WHAT IS REQUIRED:
Please give back the listing below word for word, without the images.
**** RECORDED DATA
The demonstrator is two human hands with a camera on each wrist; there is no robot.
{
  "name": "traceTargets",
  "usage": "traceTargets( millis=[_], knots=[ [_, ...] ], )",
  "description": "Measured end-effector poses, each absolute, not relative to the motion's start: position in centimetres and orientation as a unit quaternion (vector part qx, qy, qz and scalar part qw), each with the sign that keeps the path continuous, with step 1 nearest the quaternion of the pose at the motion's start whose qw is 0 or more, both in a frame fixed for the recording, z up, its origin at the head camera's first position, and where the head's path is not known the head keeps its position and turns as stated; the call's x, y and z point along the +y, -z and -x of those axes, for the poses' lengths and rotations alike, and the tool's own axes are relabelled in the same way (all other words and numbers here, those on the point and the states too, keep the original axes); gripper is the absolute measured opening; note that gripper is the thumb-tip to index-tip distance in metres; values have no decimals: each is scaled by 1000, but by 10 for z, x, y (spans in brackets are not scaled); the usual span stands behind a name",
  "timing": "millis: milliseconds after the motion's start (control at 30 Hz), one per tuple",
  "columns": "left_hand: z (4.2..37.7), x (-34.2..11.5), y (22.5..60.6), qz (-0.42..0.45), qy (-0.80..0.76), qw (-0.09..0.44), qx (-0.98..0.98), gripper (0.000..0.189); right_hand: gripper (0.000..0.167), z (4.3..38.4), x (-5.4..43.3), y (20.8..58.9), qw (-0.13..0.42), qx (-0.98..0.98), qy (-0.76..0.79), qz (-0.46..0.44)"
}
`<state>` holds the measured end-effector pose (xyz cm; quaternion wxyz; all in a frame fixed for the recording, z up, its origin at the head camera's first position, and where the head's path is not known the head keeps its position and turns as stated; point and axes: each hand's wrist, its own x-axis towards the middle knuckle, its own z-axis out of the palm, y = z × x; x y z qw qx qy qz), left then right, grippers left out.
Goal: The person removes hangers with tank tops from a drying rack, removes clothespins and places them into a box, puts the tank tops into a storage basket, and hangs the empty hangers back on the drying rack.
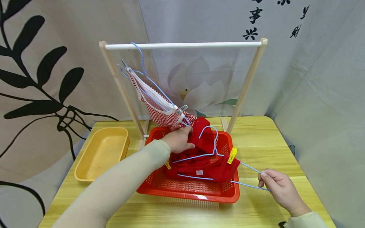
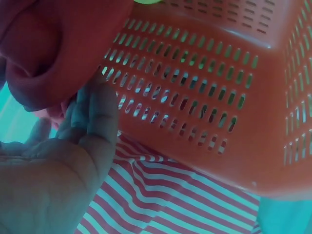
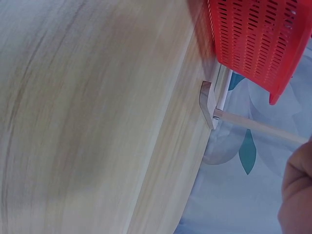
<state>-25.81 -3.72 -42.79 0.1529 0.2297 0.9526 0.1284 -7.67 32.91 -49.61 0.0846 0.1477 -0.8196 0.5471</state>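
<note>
In the head view a red garment [image 1: 196, 171] hangs on a blue clothes hanger [image 1: 214, 148] over the red basket [image 1: 188, 197], with a yellow clothes peg [image 1: 232, 155] at its right side. My right hand [image 1: 282, 188] pinches the hanger's right end. My left hand [image 1: 179, 139] grips a bunched red part beside the hanger; its fingertips are partly hidden. The left wrist view has red cloth [image 2: 73, 44] against those fingers. Behind, a red-and-white striped garment [image 1: 162, 110] hangs from another blue hanger [image 1: 142, 60] with pale pegs.
A wooden rack with a white rail [image 1: 185, 45] stands behind the basket. To the left, a yellow tray [image 1: 99, 155] lies on the wooden table [image 1: 279, 145]. Printed cloth [image 1: 319, 88] surrounds the table at the back and sides.
</note>
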Motion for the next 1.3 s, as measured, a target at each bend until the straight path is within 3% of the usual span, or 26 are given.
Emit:
traceTargets(
  millis=[100,167,433,700,1000,1300],
  knots=[
    [259,-35,428,-240,-120,156,951,77,34,77,329,496,85,-818,-549,-152],
    [259,-34,428,-249,-101,159,950,78,34,77,328,496,87,-817,-548,-155],
    [261,-36,429,-268,-119,126,948,47,35,76,327,496,89,-816,-550,-156],
    [259,-41,422,-294,-160,87,938,30,34,76,325,494,95,-821,-543,-152],
    [258,-53,407,-347,-142,139,917,18,37,78,325,498,99,-800,-560,-192],
    [254,-63,406,-342,-104,260,897,19,39,79,324,500,92,-789,-571,-209]
  ],
)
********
OUTPUT FOR THIS TASK:
The demonstrator is two human hands with a camera on each wrist; there is no robot.
{
  "name": "traceTargets",
  "usage": "traceTargets( millis=[_], knots=[ [_, ...] ], )",
  "description": "Measured end-effector poses, each absolute, not relative to the motion's start: position in centimetres and orientation as a unit quaternion (vector part qx, qy, qz and scalar part qw), each with the sign that keeps the path continuous, with step 1 nearest the quaternion of the pose at the motion's start whose qw is 0 or more, both in a frame fixed for the recording, z up, its origin at the head camera's first position, and where the head's path is not known the head keeps its position and turns as stated; the call's x, y and z point along the +y, -z and -x of those axes, for the poses' lengths and rotations alike, and the tool's own axes are relabelled in the same way (all other words and numbers here, those on the point and the states too, keep the original axes); gripper is the absolute measured opening; note that gripper is the thumb-tip to index-tip distance in metres; values have no decimals: each is scaled by 1000, but by 10 for z, x, y (spans in brackets are not scaled); the usual span stands behind a name",
  "timing": "millis: milliseconds after the motion's start (control at 30 Hz), one per tuple",
  "columns": "left_hand: z (4.2..37.7), x (-34.2..11.5), y (22.5..60.6), qz (-0.42..0.45), qy (-0.80..0.76), qw (-0.09..0.44), qx (-0.98..0.98), gripper (0.000..0.189); right_hand: gripper (0.000..0.167), z (4.3..38.4), x (-5.4..43.3), y (20.8..58.9), qw (-0.13..0.42), qx (-0.98..0.98), qy (-0.76..0.79), qz (-0.46..0.44)"
}
`<state>` holds the measured end-effector pose (xyz cm; quaternion wxyz; all in a frame fixed for the recording, z up, its origin at the head camera's first position, and where the head's path is not known the head keeps its position and turns as stated; point and axes: each hand's wrist, its own x-axis towards the middle knuckle, its own z-axis out of the palm, y = z × x; x y z qw qx qy qz), left then right, grippers left out.
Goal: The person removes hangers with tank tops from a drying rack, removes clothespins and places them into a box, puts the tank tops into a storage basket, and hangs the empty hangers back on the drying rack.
<state>-25.81 -3.72 -42.79 0.1529 0.2297 0.9526 0.1284 -7.67 32.91 -49.61 0.0846 0.1477 -0.8196 0.5471</state>
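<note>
In the head view a red garment [image 1: 196, 171] hangs on a blue clothes hanger [image 1: 214, 148] over the red basket [image 1: 188, 197], with a yellow clothes peg [image 1: 232, 155] at its right side. My right hand [image 1: 282, 188] pinches the hanger's right end. My left hand [image 1: 179, 139] grips a bunched red part beside the hanger; its fingertips are partly hidden. The left wrist view has red cloth [image 2: 73, 44] against those fingers. Behind, a red-and-white striped garment [image 1: 162, 110] hangs from another blue hanger [image 1: 142, 60] with pale pegs.
A wooden rack with a white rail [image 1: 185, 45] stands behind the basket. To the left, a yellow tray [image 1: 99, 155] lies on the wooden table [image 1: 279, 145]. Printed cloth [image 1: 319, 88] surrounds the table at the back and sides.
</note>
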Motion for the next 1.3 s, as measured, a target at each bend until the straight path is within 3% of the usual span, or 26 are given.
Emit:
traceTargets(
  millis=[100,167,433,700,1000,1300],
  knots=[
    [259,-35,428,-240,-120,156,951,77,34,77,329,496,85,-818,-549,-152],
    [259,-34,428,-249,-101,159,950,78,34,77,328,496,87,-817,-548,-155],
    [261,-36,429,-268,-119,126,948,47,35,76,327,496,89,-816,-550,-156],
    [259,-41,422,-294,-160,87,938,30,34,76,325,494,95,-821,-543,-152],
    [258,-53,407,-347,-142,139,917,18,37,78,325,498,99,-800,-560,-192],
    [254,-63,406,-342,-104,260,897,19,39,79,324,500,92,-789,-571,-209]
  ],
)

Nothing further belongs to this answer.